→ Source records
---
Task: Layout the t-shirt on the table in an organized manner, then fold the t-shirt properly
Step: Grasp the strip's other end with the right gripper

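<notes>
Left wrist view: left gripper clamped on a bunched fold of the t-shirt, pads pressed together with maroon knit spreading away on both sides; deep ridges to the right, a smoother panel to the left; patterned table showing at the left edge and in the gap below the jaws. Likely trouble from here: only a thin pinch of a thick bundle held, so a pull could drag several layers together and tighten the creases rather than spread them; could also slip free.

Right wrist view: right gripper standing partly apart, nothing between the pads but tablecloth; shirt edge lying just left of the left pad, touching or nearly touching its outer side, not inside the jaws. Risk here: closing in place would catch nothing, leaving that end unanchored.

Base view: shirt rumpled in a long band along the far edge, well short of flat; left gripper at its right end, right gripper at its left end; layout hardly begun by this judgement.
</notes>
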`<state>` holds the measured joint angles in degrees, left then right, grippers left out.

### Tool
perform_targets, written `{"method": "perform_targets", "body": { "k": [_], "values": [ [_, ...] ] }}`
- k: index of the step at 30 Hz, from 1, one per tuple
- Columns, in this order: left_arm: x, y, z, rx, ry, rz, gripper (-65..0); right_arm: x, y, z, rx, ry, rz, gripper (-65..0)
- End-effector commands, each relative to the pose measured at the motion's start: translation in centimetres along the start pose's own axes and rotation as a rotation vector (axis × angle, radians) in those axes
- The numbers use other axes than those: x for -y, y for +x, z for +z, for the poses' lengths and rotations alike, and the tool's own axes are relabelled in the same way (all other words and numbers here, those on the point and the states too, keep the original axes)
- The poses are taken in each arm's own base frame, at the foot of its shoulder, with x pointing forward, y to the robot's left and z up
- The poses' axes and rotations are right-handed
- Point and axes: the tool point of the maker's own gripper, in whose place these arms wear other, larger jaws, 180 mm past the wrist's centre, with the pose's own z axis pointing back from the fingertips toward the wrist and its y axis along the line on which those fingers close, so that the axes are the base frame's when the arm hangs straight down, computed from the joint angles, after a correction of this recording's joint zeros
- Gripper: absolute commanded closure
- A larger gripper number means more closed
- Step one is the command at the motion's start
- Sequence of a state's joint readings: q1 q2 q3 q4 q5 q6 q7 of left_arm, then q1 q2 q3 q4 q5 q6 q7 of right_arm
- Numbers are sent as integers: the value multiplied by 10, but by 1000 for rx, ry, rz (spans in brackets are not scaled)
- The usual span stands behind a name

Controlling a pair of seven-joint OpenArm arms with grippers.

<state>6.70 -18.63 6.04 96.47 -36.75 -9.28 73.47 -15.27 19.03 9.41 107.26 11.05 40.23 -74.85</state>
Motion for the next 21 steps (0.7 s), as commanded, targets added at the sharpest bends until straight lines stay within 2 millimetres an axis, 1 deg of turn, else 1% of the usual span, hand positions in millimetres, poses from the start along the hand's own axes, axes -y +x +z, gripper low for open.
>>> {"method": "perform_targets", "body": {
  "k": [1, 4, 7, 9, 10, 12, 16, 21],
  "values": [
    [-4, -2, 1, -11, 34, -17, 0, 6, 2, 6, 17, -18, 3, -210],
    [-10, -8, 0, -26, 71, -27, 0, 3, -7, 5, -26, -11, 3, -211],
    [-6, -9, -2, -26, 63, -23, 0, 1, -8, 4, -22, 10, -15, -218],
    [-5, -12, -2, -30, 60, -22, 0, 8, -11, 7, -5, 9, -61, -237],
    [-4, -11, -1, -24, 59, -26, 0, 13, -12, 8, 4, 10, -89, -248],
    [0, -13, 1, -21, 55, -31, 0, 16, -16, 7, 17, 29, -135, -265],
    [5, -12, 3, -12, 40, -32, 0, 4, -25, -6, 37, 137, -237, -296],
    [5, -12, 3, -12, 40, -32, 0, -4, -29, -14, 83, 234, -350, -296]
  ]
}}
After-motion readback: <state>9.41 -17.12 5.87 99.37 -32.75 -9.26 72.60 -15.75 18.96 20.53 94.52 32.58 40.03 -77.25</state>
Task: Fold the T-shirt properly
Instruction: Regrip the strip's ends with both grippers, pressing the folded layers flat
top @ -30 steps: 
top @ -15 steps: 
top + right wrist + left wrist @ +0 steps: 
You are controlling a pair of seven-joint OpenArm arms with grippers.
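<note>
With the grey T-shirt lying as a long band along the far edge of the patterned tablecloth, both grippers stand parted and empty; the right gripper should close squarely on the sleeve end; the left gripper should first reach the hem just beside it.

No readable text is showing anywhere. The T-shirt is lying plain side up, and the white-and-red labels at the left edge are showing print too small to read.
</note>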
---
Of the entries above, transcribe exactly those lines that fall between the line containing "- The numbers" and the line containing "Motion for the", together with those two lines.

- The numbers use other axes than those: x for -y, y for +x, z for +z, for the poses' lengths and rotations alike, and the tool's own axes are relabelled in the same way (all other words and numbers here, those on the point and the states too, keep the original axes)
- The poses are taken in each arm's own base frame, at the foot of its shoulder, with x pointing forward, y to the robot's left and z up
- The poses' axes and rotations are right-handed
- Point and axes: the tool point of the maker's own gripper, in whose place these arms wear other, larger jaws, 180 mm past the wrist's centre, with the pose's own z axis pointing back from the fingertips toward the wrist and its y axis along the line on which those fingers close, so that the axes are the base frame's when the arm hangs straight down, computed from the joint angles, after a correction of this recording's joint zeros
- Gripper: absolute commanded closure
- A larger gripper number means more closed
- Step one is the command at the motion's start
- Sequence of a state's joint readings: q1 q2 q3 q4 q5 q6 q7 of left_arm, then q1 q2 q3 q4 q5 q6 q7 of right_arm
- Numbers are sent as integers: the value multiplied by 10, but by 1000 for rx, ry, rz (spans in brackets are not scaled)
- The usual span stands behind a name

Controlling a pair of seven-joint OpenArm arms with grippers.

<state>6.70 -18.63 6.04 96.47 -36.75 -9.28 73.47 -15.27 19.03 9.41 107.26 11.05 40.23 -74.85</state>
Motion for the next 21 steps (0.7 s), as commanded, targets added at the sharpest bends until straight lines stay within 2 millimetres an axis, 1 deg of turn, else 1% of the usual span, hand positions in millimetres, poses from the start along the hand's own axes, axes -y +x +z, gripper low for open.

Nothing else is needed to complete the exercise.